Es casi imposible refutar tantas potentes frases que invitan a acordar en un todo. El problema es que el discurso presidencial no concluyó en ese mismo momento. Es que finalmente optó por transitar zonas ambiguas con ribetes de imprecisión y con las mañas típicas de lo que criticó anteriormente.
Seria formidable creer en todo lo que dijo y es por eso que, con enorme entusiasmo, fueron varios los que esperaron con ansias la autocrítica, esa que, lamentablemente, nunca llegó a plasmarse, ni siquiera a asomarse.
La detallada descripción de los gigantescos dilemas de la sociedad actual, con omisiones demasiado evidentes, esas que cuesta mucho asumir que fueran parte de un simple olvido casual, no abona a otorgarle credibilidad.
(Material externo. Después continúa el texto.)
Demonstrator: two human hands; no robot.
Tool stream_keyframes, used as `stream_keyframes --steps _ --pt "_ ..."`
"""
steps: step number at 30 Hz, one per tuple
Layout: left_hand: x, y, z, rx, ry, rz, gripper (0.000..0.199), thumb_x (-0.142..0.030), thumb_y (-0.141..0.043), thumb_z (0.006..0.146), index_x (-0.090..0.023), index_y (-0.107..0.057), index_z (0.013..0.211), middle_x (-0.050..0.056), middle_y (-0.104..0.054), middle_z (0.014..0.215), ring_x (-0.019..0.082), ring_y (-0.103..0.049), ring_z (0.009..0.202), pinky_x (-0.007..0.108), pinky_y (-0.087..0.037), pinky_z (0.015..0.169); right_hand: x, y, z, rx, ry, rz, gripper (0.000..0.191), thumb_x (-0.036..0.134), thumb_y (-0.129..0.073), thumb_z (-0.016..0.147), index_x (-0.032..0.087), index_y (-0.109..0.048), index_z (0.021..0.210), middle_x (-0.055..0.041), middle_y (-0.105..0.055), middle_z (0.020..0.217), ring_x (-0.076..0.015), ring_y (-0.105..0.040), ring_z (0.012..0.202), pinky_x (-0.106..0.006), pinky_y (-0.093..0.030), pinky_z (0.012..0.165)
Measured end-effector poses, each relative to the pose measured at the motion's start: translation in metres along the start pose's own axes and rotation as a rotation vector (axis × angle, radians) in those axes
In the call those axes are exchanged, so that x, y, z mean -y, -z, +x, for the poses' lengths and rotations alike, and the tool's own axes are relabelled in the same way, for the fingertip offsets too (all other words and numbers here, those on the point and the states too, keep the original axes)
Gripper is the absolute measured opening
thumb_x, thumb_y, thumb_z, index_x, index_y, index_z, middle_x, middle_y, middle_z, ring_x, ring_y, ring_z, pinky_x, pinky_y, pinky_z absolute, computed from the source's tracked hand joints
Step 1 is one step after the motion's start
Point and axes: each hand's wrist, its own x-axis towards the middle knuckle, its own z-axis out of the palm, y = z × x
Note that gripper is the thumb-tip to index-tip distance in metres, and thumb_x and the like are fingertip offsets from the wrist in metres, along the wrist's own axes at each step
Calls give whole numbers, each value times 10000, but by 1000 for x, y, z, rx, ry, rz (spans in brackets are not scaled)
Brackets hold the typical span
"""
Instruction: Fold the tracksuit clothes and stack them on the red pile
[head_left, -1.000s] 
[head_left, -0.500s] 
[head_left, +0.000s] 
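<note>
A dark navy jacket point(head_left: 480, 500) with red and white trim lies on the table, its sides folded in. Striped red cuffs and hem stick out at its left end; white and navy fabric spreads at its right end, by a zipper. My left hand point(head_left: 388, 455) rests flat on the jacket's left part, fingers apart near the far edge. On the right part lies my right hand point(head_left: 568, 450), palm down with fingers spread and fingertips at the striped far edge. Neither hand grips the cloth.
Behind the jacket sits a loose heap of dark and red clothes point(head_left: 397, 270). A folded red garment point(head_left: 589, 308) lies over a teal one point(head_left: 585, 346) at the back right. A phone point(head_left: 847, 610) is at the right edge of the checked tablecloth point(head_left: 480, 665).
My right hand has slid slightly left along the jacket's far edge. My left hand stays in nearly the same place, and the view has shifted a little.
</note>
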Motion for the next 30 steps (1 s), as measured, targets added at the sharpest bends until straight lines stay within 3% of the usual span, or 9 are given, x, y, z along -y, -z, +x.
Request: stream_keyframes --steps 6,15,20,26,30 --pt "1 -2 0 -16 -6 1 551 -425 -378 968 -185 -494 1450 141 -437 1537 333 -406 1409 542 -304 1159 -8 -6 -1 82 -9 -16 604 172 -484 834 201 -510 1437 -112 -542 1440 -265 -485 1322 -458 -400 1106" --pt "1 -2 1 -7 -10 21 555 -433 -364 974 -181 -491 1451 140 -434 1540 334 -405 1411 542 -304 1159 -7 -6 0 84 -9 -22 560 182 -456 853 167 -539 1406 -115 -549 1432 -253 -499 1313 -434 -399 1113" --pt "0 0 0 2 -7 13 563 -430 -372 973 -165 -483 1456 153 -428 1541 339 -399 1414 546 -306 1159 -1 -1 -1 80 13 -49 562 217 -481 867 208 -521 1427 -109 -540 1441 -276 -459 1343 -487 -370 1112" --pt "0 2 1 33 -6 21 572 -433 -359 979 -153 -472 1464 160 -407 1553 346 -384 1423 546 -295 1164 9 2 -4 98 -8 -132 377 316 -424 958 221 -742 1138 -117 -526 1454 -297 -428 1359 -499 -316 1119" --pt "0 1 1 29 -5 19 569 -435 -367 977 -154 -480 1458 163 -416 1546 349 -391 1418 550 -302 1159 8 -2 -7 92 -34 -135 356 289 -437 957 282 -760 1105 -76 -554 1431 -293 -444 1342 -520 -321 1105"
La eternizada inflación, la descomunal deuda, las inocultables fallas del sistema educativo, las ineficiencias del gasto estatal, las debilidades de la matriz energética, el desprestigio de las instituciones, incluida la Justicia, el esquema fiscal vigente, llevan mas de medio siglo de enfermizo arrastre.
Intentar circunscribir a un solo período político semejante lista de omnipresentes problemas crónicos constitutuye una deliberada mentira, esa que el mismo denosta con elocuencia en el primer tramo de su alocución.
Para recuperar el valor de la palabra es vital decir la verdad. Eso implica hacerse cargo sin excusas. Cuando el espacio político que hoy lidera fue el protagonista de las últimas ocho décadas, hacerse el distraído no parece intelectualmente honesto y destruye conceptos que deberían revalorizarse.
Un pais que aspira, en serio, a salir de este circulo vicioso, necesita de valores sólidos. No tiene que ver ya con derechas e izquierdas, con orientaciones ideológicas ni con intereses sectoriales o económicos.
Eso aun no está presente. Aunque el Presidente lo recite magistralmente y reciba aplausos por doquier, lo concreto es que no se avanzará en base a engaños, esos en los que recaló a pesar de su glamorosa prédica.
Para superar la grieta se requiere del reconocimiento explicito de los errores. Nadie pretende que los que fracasaron se inmolen, pero si que asuman que el patético presente es la consecuencia de una interminable secuencia de yerros y no solo producto de una equivocación ajena y aislada.
El país tiene niveles de pobreza inaceptables y no crece sustentablemente desde hace años. Esta es una larga historia que se debe asumir con dignidad y humildad, esa que sigue ausente porque, como dice el Presidente “la mentira es la mayor perversión en la que puede caer la política” y el nuevamente perdió la oportunidad de evitar tropezar con la misma piedra.